地域の実情無視する安倍政権 医療を受ける国民の権利守ろう いのちまもる国民集会に2500人超
10月17日、東京・日比谷野外音楽堂で「憲法・いのち・社会保障まもる10・17国民集会」が開かれました。時折冷たい雨粒が落ちる中、全国の医療機関、介護・福祉施設などで働く人や患者・利用者・家族など2500人超が参加。「いつでもどこでも誰でも医療や介護を受けられる社会に」「長時間労働をなくして、安心して働ける職場にしたい!」と声をあげました。(丸山聡子記者)
集会は、全日本民医連や全国保険医団体連合会(保団連)、日本医療労働組合連合会(医労連)など10団体でつくる実行委員会の主催で、毎年開催しています。
■勝つまで続ける
開会あいさつをした医労連の森田しのぶ委員長は冒頭、台風19号の被害を受けた人たちへのお見舞いと、救援活動にあたる人たちへの敬意を表明。政府がすすようとしている公的病院の統廃合や病床削減について、「地域の実情を考慮せず、地域医療を後退させるもの」と批判。「いつでもどこでも誰でも安心して医療を受けられることは、憲法に保障された国民の権利だ」と強調しました。
小説家でタレントの室井佑月さんが登壇し、医療労働者とトークショーをしました。自身の通院や親の入院の経験から、「医師や看護師を本当に頼りにしている。その人たちが健康でないと困るし、そのためには働く環境を守らないといけない」と発言。また、憲法や政治について積極的に発言していることを問われると、「今の安倍政権は、一言で言うと『なんじゃ、こりゃ!』。質問には逃げるし、まともに答えない。憲法は権力者を縛るもの。破廉恥にも権力を私物化している安倍政権に、憲法を変えさせてはいけないと思う」と答えました。最後に、「絶対にあきらめないことが大事。勝つまで続けていれば、最後は勝つんです。正しいのはこっち!」とエールを送りました。
日本共産党の田村智子参院議員と倉林明子参院議員(看護師、元民医連職員)、立憲民主党の初鹿明博衆院議員があいさつ。日本医師会、日本歯科医師会の両会長のメッセージも紹介されました。
■お金で差別するのはダメ
医療・介護の現場から5人がリレートーク。社会福祉施設経営者同友会の茂木範宏さんは、社会福祉施設に営利企業が参入し、競争が激化し、倒産や身売りが横行、小規模施設が淘汰(とうた)される実態を告発。「憲法にもとづく権利を保障する営みである社会福祉は金儲けではなく、生産性とは相容れない」と訴えました。

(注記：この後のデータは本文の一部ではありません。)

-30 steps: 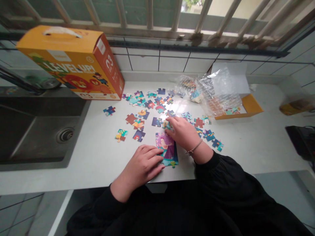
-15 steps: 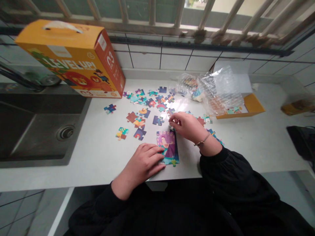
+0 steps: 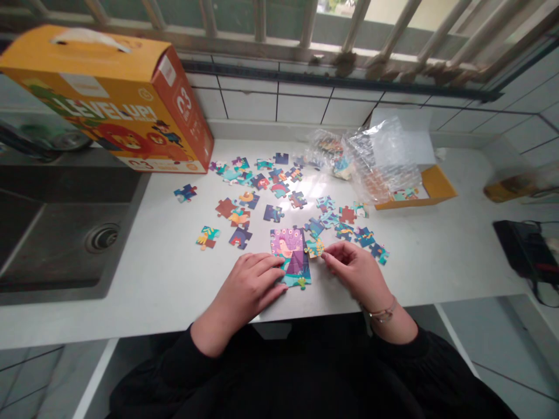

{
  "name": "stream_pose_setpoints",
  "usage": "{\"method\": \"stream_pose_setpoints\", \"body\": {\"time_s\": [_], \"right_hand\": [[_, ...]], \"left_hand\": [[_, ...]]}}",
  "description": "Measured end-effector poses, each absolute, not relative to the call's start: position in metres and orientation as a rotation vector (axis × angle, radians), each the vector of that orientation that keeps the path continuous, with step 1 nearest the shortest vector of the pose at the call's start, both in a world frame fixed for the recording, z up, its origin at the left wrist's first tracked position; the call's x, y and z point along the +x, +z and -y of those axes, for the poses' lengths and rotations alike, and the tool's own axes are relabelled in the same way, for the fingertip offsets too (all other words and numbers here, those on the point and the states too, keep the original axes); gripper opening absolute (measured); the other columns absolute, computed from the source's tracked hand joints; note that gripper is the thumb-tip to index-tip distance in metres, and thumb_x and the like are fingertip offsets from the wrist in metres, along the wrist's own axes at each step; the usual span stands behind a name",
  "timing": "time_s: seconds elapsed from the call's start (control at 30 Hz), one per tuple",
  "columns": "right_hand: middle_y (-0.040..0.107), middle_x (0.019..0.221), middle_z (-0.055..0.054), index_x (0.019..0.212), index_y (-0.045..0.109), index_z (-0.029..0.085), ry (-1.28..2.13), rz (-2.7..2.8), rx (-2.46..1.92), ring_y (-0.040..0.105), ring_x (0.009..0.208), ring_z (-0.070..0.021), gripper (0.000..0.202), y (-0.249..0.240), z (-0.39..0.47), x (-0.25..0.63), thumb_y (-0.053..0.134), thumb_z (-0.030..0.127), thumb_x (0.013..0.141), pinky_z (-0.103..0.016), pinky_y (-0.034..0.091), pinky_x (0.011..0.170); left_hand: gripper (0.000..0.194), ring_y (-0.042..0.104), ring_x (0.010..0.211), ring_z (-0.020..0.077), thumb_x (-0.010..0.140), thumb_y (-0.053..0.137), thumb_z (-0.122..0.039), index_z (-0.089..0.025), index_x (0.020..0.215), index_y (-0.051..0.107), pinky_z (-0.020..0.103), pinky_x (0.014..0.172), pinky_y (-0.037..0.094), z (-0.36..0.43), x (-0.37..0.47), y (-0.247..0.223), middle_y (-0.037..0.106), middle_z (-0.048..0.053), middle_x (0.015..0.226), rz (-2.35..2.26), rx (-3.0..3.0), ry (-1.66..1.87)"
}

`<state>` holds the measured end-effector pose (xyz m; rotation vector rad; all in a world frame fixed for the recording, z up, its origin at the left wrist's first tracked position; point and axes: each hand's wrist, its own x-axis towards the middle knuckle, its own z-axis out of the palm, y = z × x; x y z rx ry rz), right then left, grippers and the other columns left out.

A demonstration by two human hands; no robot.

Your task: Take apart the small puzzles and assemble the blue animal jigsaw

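A partly joined jigsaw puzzle (image 3: 296, 261) with a purple bird picture lies near the counter's front edge. My left hand (image 3: 253, 282) rests flat over its left side, fingers stretched out. To the right, my right hand (image 3: 356, 265) pinches a yellow-and-teal puzzle piece (image 3: 314, 248) between thumb and fingertips. That piece is at the joined picture's right edge; I cannot tell whether it touches. Just above it lies a blue puzzle piece (image 3: 313, 227). Several loose puzzle pieces (image 3: 273, 213) are spread across the counter beyond both hands.
An orange puzzle box (image 3: 109, 110) with a white handle stands at the back left, beside the sink (image 3: 56, 233). At the back right, clear plastic packaging (image 3: 384, 157) lies against an open orange box (image 3: 439, 186). A black device (image 3: 524, 250) with a cable sits far right.
My right hand has come down and toward me from above the puzzle to its right side, where it holds the yellow-and-teal piece. My left hand stays on the puzzle. The view has shifted slightly.
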<state>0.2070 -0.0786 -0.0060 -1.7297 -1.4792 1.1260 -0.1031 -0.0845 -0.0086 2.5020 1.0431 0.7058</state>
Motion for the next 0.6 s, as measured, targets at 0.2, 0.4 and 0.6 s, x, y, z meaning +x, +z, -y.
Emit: {"method": "stream_pose_setpoints", "body": {"time_s": [0.2, 0.4, 0.6], "right_hand": [[0.078, 0.078, -0.003, 0.096, 0.077, 0.025, 0.96, 1.769, -1.719, 0.072, 0.064, -0.0207, 0.019, 0.001, 0.087, 0.203, 0.075, 0.043, 0.1, -0.033, 0.055, 0.06], [0.078, 0.102, -0.008, 0.117, 0.072, 0.023, 0.612, 2.009, -1.611, 0.071, 0.074, -0.0201, 0.022, -0.001, 0.078, 0.206, 0.078, 0.036, 0.101, -0.036, 0.061, 0.071], [0.08, 0.127, -0.012, 0.125, 0.07, 0.024, 0.641, 2.209, -1.343, 0.078, 0.112, -0.0269, 0.022, -0.001, 0.077, 0.208, 0.076, 0.027, 0.104, -0.045, 0.066, 0.098]], "left_hand": [[0.014, 0.073, 0.129, 0.0292, 0.108, 0.074, -0.034, -0.024, 0.118, 0.076, 0.047, 0.107, 0.05, 0.085, -0.103, -0.01, 0.081, 0.008, 0.139, -1.045, 2.494, 0.701], [0.014, 0.073, 0.127, 0.0289, 0.107, 0.075, -0.034, -0.024, 0.117, 0.077, 0.046, 0.106, 0.051, 0.084, -0.102, -0.008, 0.081, 0.008, 0.137, -1.045, 2.505, 0.712], [0.015, 0.073, 0.128, 0.0289, 0.108, 0.074, -0.035, -0.024, 0.118, 0.077, 0.047, 0.106, 0.05, 0.085, -0.103, -0.008, 0.081, 0.008, 0.138, -1.049, 2.499, 0.699]]}}
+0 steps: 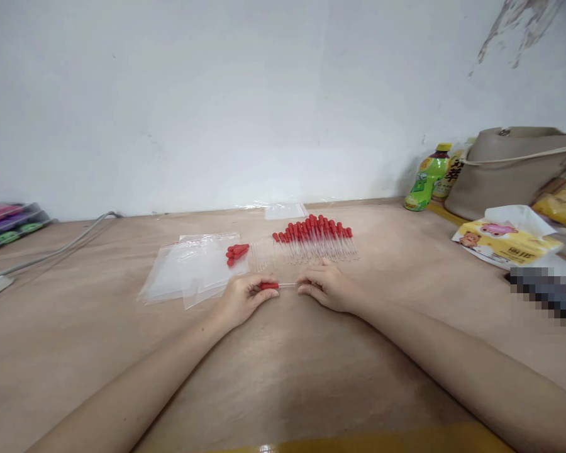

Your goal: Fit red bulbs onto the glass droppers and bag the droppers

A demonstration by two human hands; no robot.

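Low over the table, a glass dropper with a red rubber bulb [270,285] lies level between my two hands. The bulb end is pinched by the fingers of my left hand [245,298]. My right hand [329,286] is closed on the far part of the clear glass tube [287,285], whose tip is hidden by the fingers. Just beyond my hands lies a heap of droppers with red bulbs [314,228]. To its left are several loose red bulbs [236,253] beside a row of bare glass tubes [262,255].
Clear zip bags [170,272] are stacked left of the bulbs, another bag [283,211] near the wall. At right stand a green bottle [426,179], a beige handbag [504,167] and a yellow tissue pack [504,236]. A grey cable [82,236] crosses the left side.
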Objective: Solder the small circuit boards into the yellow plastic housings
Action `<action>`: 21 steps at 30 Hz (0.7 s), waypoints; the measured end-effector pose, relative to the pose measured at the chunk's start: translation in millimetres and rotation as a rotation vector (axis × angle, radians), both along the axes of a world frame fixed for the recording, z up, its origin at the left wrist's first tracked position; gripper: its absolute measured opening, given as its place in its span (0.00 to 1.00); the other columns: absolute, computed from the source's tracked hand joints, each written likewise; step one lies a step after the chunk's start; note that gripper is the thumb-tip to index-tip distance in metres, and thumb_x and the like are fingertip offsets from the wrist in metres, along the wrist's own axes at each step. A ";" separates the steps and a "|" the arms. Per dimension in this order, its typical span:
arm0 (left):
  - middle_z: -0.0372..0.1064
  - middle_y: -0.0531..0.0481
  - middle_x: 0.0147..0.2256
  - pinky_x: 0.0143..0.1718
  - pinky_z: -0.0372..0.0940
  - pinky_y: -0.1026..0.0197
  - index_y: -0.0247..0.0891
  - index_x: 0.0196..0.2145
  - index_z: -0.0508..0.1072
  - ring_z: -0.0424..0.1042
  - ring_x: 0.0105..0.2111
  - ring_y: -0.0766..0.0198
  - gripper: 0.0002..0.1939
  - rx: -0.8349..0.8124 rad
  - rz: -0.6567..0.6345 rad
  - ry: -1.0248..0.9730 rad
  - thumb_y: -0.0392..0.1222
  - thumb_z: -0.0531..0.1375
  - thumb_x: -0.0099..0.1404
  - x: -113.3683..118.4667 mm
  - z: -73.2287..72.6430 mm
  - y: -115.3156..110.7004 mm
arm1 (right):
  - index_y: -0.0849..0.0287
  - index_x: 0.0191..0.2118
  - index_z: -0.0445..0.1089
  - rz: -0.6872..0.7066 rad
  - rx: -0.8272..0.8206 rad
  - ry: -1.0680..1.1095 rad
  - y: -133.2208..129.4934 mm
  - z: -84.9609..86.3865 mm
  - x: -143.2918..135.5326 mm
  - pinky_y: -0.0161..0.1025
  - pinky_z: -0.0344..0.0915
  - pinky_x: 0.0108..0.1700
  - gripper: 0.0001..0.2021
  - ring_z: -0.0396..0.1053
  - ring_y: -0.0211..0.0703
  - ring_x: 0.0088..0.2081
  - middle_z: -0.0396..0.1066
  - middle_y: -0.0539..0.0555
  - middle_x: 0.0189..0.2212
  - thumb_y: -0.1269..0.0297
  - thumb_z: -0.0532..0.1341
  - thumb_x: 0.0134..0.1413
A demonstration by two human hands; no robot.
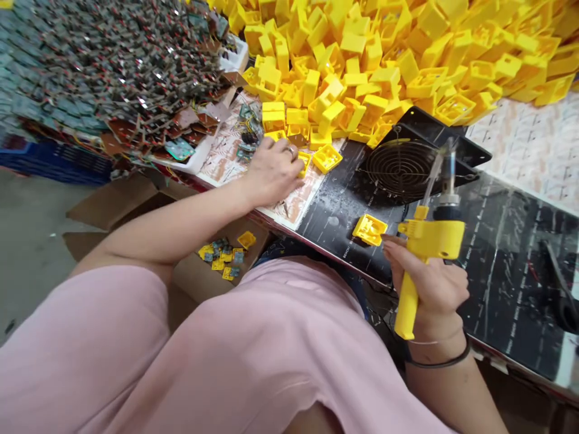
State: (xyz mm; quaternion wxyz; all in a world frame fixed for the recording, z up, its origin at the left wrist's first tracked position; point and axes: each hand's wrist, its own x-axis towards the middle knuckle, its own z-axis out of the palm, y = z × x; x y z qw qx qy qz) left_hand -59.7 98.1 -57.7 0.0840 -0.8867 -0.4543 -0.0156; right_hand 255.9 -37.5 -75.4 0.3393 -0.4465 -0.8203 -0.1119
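Note:
My left hand [275,170] lies over the near edge of the yellow pile, its fingers curled down on a small yellow plastic case [304,164]. The fingertips are partly hidden. Just right of it sits another open yellow case [327,158]. My right hand [427,283] is wrapped around a yellow soldering gun [432,238], its metal tip pointing away from me. Left of the gun, one open yellow case [370,229] rests on the black mat [337,205], near my right fingertips.
Yellow cases [362,66] are heaped along the back. Circuit boards [136,72] with wires pile up at the left. A black fan [402,163] stands behind the soldering gun. Scissors [561,289] lie far right. Below the table edge, a cardboard box [190,271] holds several filled cases.

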 end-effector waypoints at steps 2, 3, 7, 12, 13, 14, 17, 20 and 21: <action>0.78 0.38 0.39 0.46 0.66 0.47 0.34 0.38 0.80 0.75 0.48 0.46 0.15 0.008 -0.046 0.022 0.44 0.55 0.72 21.4 -11.3 -8.8 | 0.53 0.49 0.78 0.044 0.100 -0.076 4.6 0.5 -5.2 0.31 0.60 0.29 0.16 0.64 0.31 0.22 0.66 0.43 0.20 0.76 0.70 0.56; 0.78 0.39 0.36 0.43 0.67 0.49 0.34 0.36 0.80 0.77 0.45 0.47 0.15 -0.018 -0.085 0.007 0.42 0.55 0.72 32.4 -13.2 -15.9 | 0.56 0.48 0.77 0.049 0.178 -0.113 6.5 1.8 -8.8 0.31 0.60 0.28 0.16 0.64 0.30 0.21 0.67 0.44 0.21 0.77 0.70 0.55; 0.78 0.37 0.35 0.30 0.65 0.56 0.31 0.40 0.80 0.79 0.38 0.49 0.15 -0.172 -0.131 -0.136 0.44 0.56 0.72 67.9 -6.8 -41.9 | 0.55 0.45 0.75 0.027 0.228 -0.113 14.3 9.0 -27.4 0.31 0.62 0.29 0.12 0.68 0.31 0.22 0.76 0.46 0.27 0.75 0.70 0.56; 0.79 0.44 0.44 0.43 0.69 0.58 0.37 0.48 0.80 0.79 0.43 0.57 0.19 -0.210 -0.182 -0.332 0.41 0.49 0.76 40.1 8.5 -18.8 | 0.53 0.49 0.72 0.006 0.153 -0.096 19.8 5.0 -32.7 0.31 0.67 0.32 0.15 0.73 0.34 0.26 0.80 0.49 0.35 0.71 0.70 0.58; 0.79 0.44 0.45 0.43 0.69 0.57 0.37 0.49 0.80 0.78 0.43 0.56 0.19 -0.145 -0.145 -0.326 0.40 0.49 0.75 25.0 11.4 -5.6 | 0.54 0.50 0.71 0.008 0.126 -0.087 20.5 3.1 -32.1 0.32 0.67 0.33 0.15 0.74 0.36 0.27 0.80 0.50 0.35 0.70 0.70 0.58; 0.79 0.42 0.45 0.42 0.68 0.56 0.38 0.48 0.80 0.78 0.43 0.54 0.18 -0.077 -0.085 -0.283 0.40 0.51 0.74 9.5 13.8 9.1 | 0.55 0.50 0.70 0.014 0.102 -0.077 21.5 1.5 -32.4 0.33 0.68 0.34 0.16 0.75 0.38 0.29 0.80 0.50 0.35 0.68 0.71 0.59; 0.78 0.42 0.38 0.44 0.67 0.49 0.42 0.42 0.82 0.75 0.45 0.48 0.14 0.016 0.011 -0.169 0.40 0.57 0.66 -23.8 14.7 53.7 | 0.57 0.50 0.69 0.014 0.075 -0.097 27.4 -1.2 -43.6 0.39 0.67 0.37 0.16 0.74 0.44 0.31 0.76 0.52 0.31 0.59 0.70 0.60; 0.74 0.45 0.31 0.46 0.65 0.48 0.43 0.37 0.81 0.73 0.43 0.48 0.12 0.003 0.075 -0.256 0.52 0.64 0.61 -25.3 4.5 83.8 | 0.58 0.49 0.70 -0.032 0.081 -0.185 37.5 -2.9 -67.9 0.43 0.66 0.42 0.19 0.71 0.48 0.33 0.72 0.53 0.28 0.48 0.66 0.63; 0.73 0.45 0.30 0.46 0.65 0.48 0.42 0.35 0.80 0.73 0.43 0.48 0.14 -0.022 0.089 -0.287 0.54 0.65 0.58 -21.0 0.3 89.3 | 0.59 0.48 0.70 -0.050 0.080 -0.218 41.4 -4.2 -76.3 0.44 0.65 0.43 0.20 0.70 0.50 0.34 0.72 0.54 0.28 0.46 0.64 0.64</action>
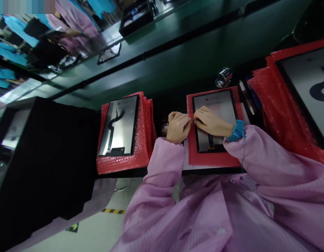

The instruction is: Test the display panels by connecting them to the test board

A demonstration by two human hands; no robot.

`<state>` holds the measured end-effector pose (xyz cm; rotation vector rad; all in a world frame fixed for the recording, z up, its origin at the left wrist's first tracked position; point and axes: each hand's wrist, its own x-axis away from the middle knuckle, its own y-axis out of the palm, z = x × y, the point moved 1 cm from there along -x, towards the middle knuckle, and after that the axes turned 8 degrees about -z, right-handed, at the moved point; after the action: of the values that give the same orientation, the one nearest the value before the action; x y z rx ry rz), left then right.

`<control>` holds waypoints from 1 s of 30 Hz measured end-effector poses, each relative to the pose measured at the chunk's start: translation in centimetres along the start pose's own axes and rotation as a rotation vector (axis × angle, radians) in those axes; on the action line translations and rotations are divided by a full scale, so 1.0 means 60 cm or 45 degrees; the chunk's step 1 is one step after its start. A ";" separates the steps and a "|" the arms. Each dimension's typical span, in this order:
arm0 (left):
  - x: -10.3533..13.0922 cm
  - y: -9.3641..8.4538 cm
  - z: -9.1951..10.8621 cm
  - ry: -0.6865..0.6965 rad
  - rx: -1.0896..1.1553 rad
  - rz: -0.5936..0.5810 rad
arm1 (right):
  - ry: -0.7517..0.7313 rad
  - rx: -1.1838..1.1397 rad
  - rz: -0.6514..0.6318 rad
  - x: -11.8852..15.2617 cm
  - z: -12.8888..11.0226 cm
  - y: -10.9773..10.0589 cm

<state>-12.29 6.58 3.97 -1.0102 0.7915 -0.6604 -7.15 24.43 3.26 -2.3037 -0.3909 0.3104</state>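
The display panel [216,119] lies flat on a sheet of red bubble wrap [211,159] on the bench [162,101], right in front of the person. Its long axis runs near to far, with the dark connector strip at its near end and a small line of print at its far end. The left hand [177,126] and the right hand [210,122] meet at the panel's left edge, about halfway along it. The fingers [186,125] of the left hand are curled shut and those of the right hand are pinched together; both close on something small at the edge of the panel and wrap, too small to tell what. The right hand rests across the panel's face. A blue wrist strap [238,130] sits on the right wrist above the pink sleeve.

To the left, apart from the hands, a second panel [120,126] lies on a stack of red bubble wrap, also lengthwise near to far. A black box [46,161] stands further left. On the far right a larger screen [306,87] rests on more red wrap. A shiny metal object [223,77] stands just beyond the far edge of the panel's wrap, and pens [247,98] lie to the right of it.
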 end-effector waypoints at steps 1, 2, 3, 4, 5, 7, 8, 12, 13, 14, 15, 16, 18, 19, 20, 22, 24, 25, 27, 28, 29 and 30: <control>0.000 0.001 0.001 0.000 -0.003 -0.006 | 0.004 0.001 -0.007 0.000 0.000 0.001; 0.000 0.001 0.001 -0.004 -0.007 -0.015 | 0.009 -0.007 -0.015 0.000 0.000 0.000; 0.000 0.002 0.001 -0.012 -0.007 -0.021 | 0.014 -0.021 -0.026 0.000 -0.001 -0.002; -0.001 0.001 0.000 -0.023 0.001 -0.020 | 0.018 -0.045 -0.036 0.000 -0.003 -0.006; -0.001 0.000 -0.001 -0.038 0.017 -0.007 | 0.025 -0.076 -0.046 0.001 -0.005 -0.012; -0.001 -0.005 -0.009 -0.104 0.071 0.080 | 0.079 -0.172 -0.080 0.004 -0.007 -0.028; 0.000 -0.009 -0.014 -0.164 0.101 0.171 | 0.125 -0.245 -0.096 0.006 -0.007 -0.038; 0.015 -0.024 -0.018 -0.461 0.147 0.766 | 0.356 -0.468 0.071 0.017 0.019 -0.077; 0.022 -0.025 -0.009 -0.498 0.147 0.866 | 0.405 -0.393 0.188 0.021 0.031 -0.085; 0.030 -0.024 0.004 -0.504 0.147 0.902 | 0.461 -0.253 0.312 0.024 0.045 -0.092; 0.038 -0.020 0.022 -0.480 0.150 0.868 | 0.524 -0.072 0.423 0.028 0.058 -0.098; 0.047 -0.015 0.042 -0.424 0.152 0.770 | 0.589 0.115 0.499 0.030 0.072 -0.102; 0.067 0.003 0.083 -0.254 0.148 0.441 | 0.722 0.406 0.531 0.034 0.094 -0.107; 0.077 0.014 0.101 -0.164 0.142 0.260 | 0.776 0.503 0.505 0.034 0.103 -0.108; 0.087 0.025 0.115 -0.095 0.136 0.106 | 0.811 0.572 0.476 0.034 0.110 -0.109; 0.105 0.042 0.130 -0.043 0.131 -0.091 | 0.831 0.653 0.448 0.033 0.118 -0.109; 0.117 0.052 0.131 -0.092 0.146 -0.157 | 0.839 0.705 0.455 0.030 0.125 -0.110; 0.120 0.054 0.129 -0.134 0.159 -0.166 | 0.846 0.720 0.467 0.029 0.128 -0.110; 0.125 0.054 0.126 -0.212 0.185 -0.158 | 0.865 0.734 0.502 0.027 0.135 -0.112; 0.125 0.052 0.125 -0.252 0.197 -0.144 | 0.870 0.725 0.526 0.027 0.139 -0.113; 0.126 0.050 0.125 -0.289 0.210 -0.131 | 0.865 0.695 0.554 0.027 0.143 -0.115; 0.126 0.049 0.125 -0.322 0.224 -0.122 | 0.845 0.631 0.586 0.027 0.145 -0.117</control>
<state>-1.55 5.31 1.62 -0.9523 0.4581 -0.6564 -9.90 35.38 2.31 -1.8370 0.5030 -0.1384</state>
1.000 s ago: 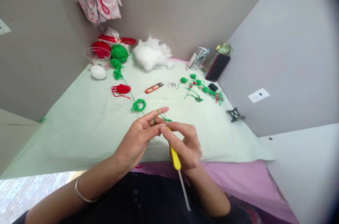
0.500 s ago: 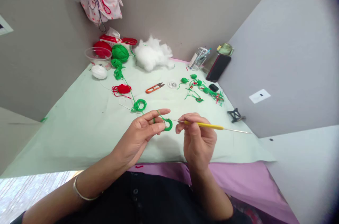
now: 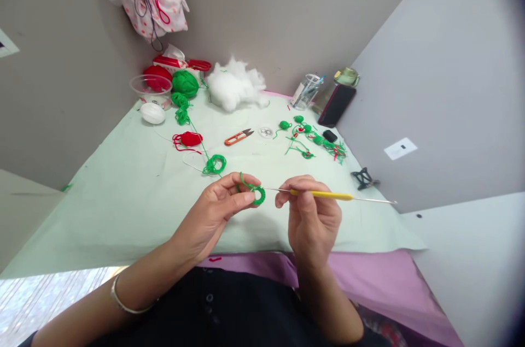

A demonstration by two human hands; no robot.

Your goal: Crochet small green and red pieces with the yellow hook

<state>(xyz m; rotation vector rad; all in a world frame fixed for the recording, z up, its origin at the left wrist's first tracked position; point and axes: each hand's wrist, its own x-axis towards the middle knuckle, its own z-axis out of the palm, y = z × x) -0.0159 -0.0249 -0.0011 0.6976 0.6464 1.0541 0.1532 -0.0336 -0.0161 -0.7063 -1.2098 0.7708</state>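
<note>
Between thumb and fingers, my left hand (image 3: 223,199) pinches a small green crochet ring (image 3: 260,197), and green yarn loops over its index finger. My right hand (image 3: 312,216) grips a crochet hook (image 3: 324,194) by its yellow handle, pen-like. The hook's thin metal shaft reaches left to the top of the ring; whether its tip sits inside a stitch is too small to tell. From the left hand the yarn runs back to a loose green coil (image 3: 216,164) on the table.
Orange thread snips (image 3: 239,137), red yarn (image 3: 191,139) and small green crocheted pieces (image 3: 318,140) lie beyond my hands. White stuffing (image 3: 235,84), a green yarn ball (image 3: 185,83) and a clear tub (image 3: 151,90) stand at the back. A phone (image 3: 337,105) leans at the right.
My right hand and the hook have shifted slightly right, away from the left hand. The ring in my left hand has moved slightly down and turned a little.
</note>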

保団連の竹田智雄さんは、「自分が診ている患者は高血圧で定期通院していたが、家族の病気で自分の治療は中断、真夏の暑い日に脳梗塞になり、半身不随になった。負担の引き下げは切実な願いだ」と強調しました。
台風19号の被害が出ている長野から参加した東信医療生協の高見澤伸也さん(介護職)は、「決壊した千曲川の近くの介護施設では、夜勤の3人が恐怖とたたかいながら利用者を守り抜いた。災害の時に利用者を守り切れないような少ない夜勤配置基準こそ問題。介護報酬は責任に見合わない低さ。介護職がいないと地域の医療・介護は守れないことを訴えていきたい」と話しました。
「台風15号被害の地域で救急基幹センターを担う病院だが、老朽化で病棟を閉鎖し、余剰と判断された看護師は退職に追い込まれた」(千葉・吉井さと子さん=看護師)、「国保アンケート382人の声から、高すぎる保険料や窓口負担金が払えず受診抑制する実態が明らかになった。お金でいのちが差別されてはならない」(東京・大日向いずみさん=看護師)などの発言が続きました。
■生活ささえる制度を
集会後、参加者は銀座までパレード。岐阜・みどり病院の中島志保さん(看護師)は同僚7人と白衣を着て参加。医療や介護の負担が増え、患者の家族が背負いきれないケースが多いと言います。「家に帰りたくても、費用が払えないために必要なサービスを入れられなかったり、施設に入りたくても行き先がなかったり、結局、病院にとどまる患者もいます。在宅生活をささえる制度が整っていない」と話していました。
集会後、実行委員会は厚労省を訪れ、社会保障の拡充を求める要請書を自見英子政務官に提出。地域の実情を無視した病床削減や医療機関統廃合の中止、診療報酬の引き上げ、医療・福祉職員の大幅増員などを求めました。